If someone sending me a speaker doesn’t mind me going full tilt on it at the risk of permanent damage then I’m game. Otherwise, I’m using some my own willingness to push the envelope. Shooting for 96dB at 2 meters is reasonable.
I’ve also been trying to use the CEA-2034 spec for Max SPL (Tone bursts) but it takes literal hours and puts me in a state of fear. Prime example: with this particular speaker I was at 40v input which put the 1 meter output in to the mid-teens.. and it still didn’t exceed the distortion threshold for all frequencies. That test also took 3 hours. That was the fourth iteration. I had well over 8 hours in that testing. And it still wouldn’t resolve at all frequencies. So at that point I either keep pushing it, and run the risk of damaging a $900 speaker, or I provide an incomplete test. I definitely wasn’t willing to do the former. I don’t know anyone who would unless they were just looking to burn money.
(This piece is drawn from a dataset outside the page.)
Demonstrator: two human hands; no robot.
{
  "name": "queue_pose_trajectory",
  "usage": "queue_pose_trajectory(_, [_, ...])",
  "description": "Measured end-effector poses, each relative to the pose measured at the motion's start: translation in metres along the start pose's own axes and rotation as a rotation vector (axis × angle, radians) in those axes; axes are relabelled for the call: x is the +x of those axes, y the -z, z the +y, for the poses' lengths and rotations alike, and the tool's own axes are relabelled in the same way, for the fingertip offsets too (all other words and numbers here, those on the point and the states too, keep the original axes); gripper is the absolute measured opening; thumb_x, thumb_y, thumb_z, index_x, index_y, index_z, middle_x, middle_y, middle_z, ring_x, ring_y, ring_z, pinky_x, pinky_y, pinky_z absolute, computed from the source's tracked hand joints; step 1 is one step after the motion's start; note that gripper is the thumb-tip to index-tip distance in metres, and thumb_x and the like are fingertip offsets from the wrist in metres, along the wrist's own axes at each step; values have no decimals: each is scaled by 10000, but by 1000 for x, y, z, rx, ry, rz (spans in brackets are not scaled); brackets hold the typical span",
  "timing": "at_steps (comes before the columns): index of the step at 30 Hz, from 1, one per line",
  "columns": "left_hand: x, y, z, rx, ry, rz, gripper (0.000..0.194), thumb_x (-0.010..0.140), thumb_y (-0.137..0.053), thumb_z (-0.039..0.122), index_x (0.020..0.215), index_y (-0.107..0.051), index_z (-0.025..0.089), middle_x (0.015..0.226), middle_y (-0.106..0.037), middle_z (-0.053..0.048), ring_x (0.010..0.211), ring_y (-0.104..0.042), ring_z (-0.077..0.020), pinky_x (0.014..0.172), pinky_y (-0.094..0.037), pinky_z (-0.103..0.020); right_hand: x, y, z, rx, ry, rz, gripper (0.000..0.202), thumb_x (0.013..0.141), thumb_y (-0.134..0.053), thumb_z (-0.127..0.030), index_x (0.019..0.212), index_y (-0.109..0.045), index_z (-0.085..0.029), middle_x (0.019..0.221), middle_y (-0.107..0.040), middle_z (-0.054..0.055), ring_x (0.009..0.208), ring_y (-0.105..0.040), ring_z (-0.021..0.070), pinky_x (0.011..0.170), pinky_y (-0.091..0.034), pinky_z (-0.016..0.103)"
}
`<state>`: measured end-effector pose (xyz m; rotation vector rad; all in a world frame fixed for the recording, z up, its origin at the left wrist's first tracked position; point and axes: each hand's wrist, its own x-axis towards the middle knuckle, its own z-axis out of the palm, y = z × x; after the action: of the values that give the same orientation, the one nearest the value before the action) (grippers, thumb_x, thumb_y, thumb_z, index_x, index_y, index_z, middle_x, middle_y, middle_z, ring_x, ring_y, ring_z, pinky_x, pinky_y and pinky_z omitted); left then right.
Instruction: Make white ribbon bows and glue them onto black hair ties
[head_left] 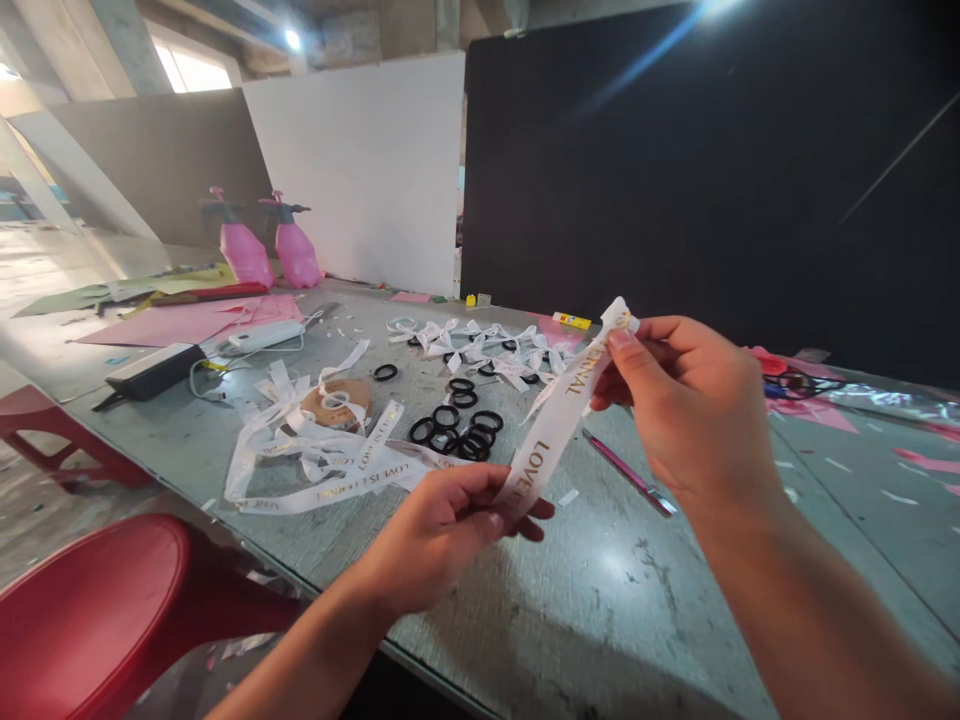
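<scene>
A white ribbon (551,430) with gold lettering is stretched slantwise between my two hands above the table. My left hand (457,530) pinches its lower part, and my right hand (675,400) grips the upper end, where the ribbon is folded or looped over the fingertips. From the left hand the ribbon seems to run on to a loose tangle (300,497) around a brown cardboard spool (349,395). Just beyond my left hand lies a pile of black rings (446,417). Farther back are several white ribbon bows (480,345) with black rings among them.
A purple-handled cutter or pen-like tool (630,472) lies near my right hand. Pink spray bottles (296,250), pink paper (180,322) and a black box-shaped device (154,372) with a cable stand at left. A yellow tube (571,320) is at the back. A red stool (90,610) stands beside the table edge.
</scene>
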<state>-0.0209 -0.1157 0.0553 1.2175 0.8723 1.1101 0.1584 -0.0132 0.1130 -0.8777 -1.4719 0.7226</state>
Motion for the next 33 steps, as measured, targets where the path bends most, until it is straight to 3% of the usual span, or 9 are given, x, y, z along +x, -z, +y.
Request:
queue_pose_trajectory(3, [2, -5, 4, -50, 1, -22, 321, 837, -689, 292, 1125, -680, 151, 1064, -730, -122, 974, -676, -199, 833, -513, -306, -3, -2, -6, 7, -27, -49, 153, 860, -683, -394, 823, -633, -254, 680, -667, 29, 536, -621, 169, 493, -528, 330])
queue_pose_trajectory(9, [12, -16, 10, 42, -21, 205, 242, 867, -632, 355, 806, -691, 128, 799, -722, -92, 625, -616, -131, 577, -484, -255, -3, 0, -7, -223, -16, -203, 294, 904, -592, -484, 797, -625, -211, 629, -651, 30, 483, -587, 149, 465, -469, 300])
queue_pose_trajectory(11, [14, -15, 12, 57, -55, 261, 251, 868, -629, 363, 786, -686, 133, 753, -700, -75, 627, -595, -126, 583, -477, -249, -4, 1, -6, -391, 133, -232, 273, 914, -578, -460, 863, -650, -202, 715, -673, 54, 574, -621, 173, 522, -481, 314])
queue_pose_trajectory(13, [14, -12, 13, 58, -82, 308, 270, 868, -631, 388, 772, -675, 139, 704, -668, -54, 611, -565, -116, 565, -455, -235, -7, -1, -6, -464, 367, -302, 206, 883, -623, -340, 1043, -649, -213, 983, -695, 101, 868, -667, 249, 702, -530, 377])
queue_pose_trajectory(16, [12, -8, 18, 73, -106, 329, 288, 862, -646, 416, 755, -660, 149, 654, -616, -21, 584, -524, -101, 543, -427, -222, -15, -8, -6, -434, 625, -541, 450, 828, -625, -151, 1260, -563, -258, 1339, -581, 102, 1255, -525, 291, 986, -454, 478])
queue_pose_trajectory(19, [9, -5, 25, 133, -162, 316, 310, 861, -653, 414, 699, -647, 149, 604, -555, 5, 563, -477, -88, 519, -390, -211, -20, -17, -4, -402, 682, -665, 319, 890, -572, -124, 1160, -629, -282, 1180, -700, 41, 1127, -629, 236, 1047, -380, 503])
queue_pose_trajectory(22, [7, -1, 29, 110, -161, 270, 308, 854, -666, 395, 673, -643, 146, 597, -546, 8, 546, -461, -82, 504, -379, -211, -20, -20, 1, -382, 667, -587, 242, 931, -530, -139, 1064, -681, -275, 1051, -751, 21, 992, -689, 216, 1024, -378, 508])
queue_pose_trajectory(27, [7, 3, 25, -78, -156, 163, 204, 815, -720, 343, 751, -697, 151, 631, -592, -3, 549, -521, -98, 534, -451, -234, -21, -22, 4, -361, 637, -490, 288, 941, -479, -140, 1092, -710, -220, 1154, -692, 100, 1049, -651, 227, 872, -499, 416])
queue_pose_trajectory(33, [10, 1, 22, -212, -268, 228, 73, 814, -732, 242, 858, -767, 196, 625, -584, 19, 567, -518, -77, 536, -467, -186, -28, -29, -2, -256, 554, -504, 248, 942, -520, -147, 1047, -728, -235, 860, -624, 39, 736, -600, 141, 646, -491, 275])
Now, again, if someone wants to send me a speaker and gives me their blessing to potentially wreck it, or provide financial backing I will accept the challenge. Until then, however, there’s only so much stress my heart can take relative to the speaker stress. These compression tests are my alternative. At the output levels I am providing I think it’s a reasonable one, too.
I am not saying “no, never”. I am just saying “not today, sir”. I am looking at other options for the max SPL testing but my concerns still stand.
I totally get it. I dream of the day when a totally altruistic billionaire who doesn't mind losing all his money and who's only goal is to advance audio science emerges.